Structural test	Hard-fails if stateful libgcc symbols (frame registry, ifunc CPU dispatch state, gcov, split-stack, ...) accidentally get pulled in. See nanvix-todo/libgcc-stateful-symbols-blocklist.md for the audit. The check enforces a hard fail across all three tiers (correctness-critical / instrumentation / split-stack).
bss_log.o strip	Defensive post-process — not strictly needed under the new shared config (the providers/ directory replaces the legacy BIO_s_log path) but kept idempotent in case a future Configure change re-enables it.
.nanvix/z.py _BUILD_OUTPUTS + release() + _verify_release	Ship both .a and .so variants.

Validation

$ readelf -d libcrypto.so | grep -E 'SONAME|NEEDED'
 0x0000000e (SONAME)  Library soname: [libcrypto.so]

$ readelf -d libssl.so | grep -E 'SONAME|NEEDED'
 0x00000001 (NEEDED)  Shared library: [libcrypto.so]
 0x0000000e (SONAME)  Library soname: [libssl.so]
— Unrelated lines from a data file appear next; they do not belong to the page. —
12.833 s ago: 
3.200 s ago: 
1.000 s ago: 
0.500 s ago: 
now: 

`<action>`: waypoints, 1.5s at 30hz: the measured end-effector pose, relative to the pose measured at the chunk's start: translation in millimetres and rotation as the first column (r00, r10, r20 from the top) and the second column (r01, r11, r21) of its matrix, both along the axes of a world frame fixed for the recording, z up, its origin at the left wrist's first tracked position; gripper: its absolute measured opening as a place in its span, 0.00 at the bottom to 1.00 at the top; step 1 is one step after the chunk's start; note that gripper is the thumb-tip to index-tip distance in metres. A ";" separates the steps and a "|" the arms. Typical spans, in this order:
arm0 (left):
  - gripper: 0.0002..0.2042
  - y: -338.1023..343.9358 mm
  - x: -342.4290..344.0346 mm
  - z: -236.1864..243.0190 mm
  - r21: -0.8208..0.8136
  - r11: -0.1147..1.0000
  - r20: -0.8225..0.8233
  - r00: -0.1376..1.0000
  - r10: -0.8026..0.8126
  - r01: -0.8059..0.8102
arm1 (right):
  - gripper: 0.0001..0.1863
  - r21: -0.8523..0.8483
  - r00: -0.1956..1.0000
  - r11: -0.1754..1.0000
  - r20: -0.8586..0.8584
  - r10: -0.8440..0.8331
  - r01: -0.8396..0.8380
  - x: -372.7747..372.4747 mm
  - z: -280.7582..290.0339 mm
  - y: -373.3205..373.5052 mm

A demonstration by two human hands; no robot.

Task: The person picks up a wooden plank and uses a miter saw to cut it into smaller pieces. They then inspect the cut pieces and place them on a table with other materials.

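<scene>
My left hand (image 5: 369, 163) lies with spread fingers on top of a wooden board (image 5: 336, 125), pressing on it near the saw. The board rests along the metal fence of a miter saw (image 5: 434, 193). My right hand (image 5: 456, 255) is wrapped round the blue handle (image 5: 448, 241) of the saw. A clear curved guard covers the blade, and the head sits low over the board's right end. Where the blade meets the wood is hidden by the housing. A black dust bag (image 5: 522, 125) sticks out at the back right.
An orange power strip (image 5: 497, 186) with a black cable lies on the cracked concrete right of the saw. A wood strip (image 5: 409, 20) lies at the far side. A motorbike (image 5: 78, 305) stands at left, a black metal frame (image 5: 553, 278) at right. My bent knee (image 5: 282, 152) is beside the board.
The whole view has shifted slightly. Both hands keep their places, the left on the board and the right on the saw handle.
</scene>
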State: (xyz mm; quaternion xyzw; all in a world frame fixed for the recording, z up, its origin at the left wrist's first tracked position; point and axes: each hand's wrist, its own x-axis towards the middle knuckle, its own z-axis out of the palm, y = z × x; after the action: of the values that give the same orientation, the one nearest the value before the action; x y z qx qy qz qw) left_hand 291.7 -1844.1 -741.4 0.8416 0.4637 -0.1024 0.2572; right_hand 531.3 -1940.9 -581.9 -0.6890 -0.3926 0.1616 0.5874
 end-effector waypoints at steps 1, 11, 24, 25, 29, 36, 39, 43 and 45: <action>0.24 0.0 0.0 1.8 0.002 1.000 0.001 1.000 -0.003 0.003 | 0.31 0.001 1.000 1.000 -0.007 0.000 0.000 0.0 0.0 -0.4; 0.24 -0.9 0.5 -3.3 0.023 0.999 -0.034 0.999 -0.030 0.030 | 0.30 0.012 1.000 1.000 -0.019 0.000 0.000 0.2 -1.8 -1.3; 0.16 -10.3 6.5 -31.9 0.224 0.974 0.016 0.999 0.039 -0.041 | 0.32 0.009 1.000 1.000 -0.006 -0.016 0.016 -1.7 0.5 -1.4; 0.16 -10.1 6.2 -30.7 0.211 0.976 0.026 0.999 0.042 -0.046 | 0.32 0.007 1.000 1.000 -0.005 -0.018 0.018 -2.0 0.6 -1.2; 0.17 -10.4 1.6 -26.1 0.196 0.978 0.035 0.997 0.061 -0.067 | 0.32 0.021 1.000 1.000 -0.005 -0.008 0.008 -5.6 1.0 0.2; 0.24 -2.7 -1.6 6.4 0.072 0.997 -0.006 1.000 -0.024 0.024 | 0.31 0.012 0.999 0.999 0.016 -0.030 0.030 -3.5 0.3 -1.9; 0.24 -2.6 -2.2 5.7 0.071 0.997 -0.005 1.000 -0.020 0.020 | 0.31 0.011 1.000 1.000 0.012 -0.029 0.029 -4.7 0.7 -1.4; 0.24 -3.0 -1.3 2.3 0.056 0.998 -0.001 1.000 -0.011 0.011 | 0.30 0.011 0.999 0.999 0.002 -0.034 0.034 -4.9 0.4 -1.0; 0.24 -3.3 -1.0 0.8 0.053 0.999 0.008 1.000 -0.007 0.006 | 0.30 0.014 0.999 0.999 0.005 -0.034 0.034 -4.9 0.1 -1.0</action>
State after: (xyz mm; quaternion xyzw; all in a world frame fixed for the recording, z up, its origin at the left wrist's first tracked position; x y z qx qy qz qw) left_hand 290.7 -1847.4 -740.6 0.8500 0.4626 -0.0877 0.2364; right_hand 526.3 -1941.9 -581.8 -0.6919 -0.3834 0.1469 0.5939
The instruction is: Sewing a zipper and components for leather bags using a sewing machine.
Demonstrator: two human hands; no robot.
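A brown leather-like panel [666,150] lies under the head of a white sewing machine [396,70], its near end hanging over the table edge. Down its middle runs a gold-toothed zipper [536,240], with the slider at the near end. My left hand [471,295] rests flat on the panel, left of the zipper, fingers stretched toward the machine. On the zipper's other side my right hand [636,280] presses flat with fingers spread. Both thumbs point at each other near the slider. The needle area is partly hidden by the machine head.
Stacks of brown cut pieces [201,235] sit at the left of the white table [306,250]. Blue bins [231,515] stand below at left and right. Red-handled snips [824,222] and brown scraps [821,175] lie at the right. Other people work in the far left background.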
$ nm -D libcrypto.so | grep -E ' T (EVP_DigestInit|SHA256|OPENSSL_init_crypto)$'
... T EVP_DigestInit
... T OPENSSL_init_crypto
... T SHA256

End-to-end runtime validation requires the loader + pthread_once fixes from esaurez/nanvix (see Dependencies). With those in place:

Standalone C probe (statically linked against libcrypto.a + libssl.a):

PROBE: started
OpenSSL 3.5.0 8 Apr 2025
PROBE: OPENSSL_init_crypto=1
PROBE: OSSL_PROVIDER_load=0x6001fa70
PROBE: EVP_MD_fetch=0x60031d70
PROBE: EVP_get_digestbyname=0x403e8500
PROBE_PASS

Downstream Python test (cpython.elf using the new libcrypto.so + libssl.so via DT_NEEDED):

OPENSSL_CHAIN_PASS  -- SSLContext + sha256 direct call both work

Runtime dependencies

• [syscall] E: Run dlopen ctors/dtors and DT_RUNPATH nanvix#27 — .init_array invocation and DT_NEEDED chain walking. Required at runtime.
• [syscall] B: Fix diamond DT_NEEDED handling nanvix#28 — diamond DT_NEEDED handling. The chain _ssl.so + _hashlib.so → libcrypto.so is a diamond at libcrypto.so, so [zutils] E: Align zutil wrapper scripts with canonical versions nanvix/openssl#28 is required.
• [posix] E: Implement pthread_once and accept pthread_key_create destructors nanvix#29 — pthread_once implementation + pthread_key_create destructor acceptance. Without this PR, every OpenSSL EVP/SSL operation fails silently (OPENSSL_init_crypto returns 0, no errors queued).

Downstream consumer

• esaurez/cpython feat/phase3b-unbundle-openssl — Phase 3b CPython unbundling that switches _ssl / _hashlib to dlopen the .so chain. Will be filed alongside this PR.

[esaurez]

Superseded by upstream PR nanvix#252, which carries the same .so build addition -- rebased onto current upstream version branch, scope-trimmed (CI workflow downgrade, nanvix.toml version downgrade, .gitignore tweaks, .zutils-version downgrade, z.ps1/z.sh additions all dropped as unrelated env drift), and esaurez/* / python.elf / nanvix-todo references cleaned from commit message and PR body. Closing this fork PR; tracking continues upstream.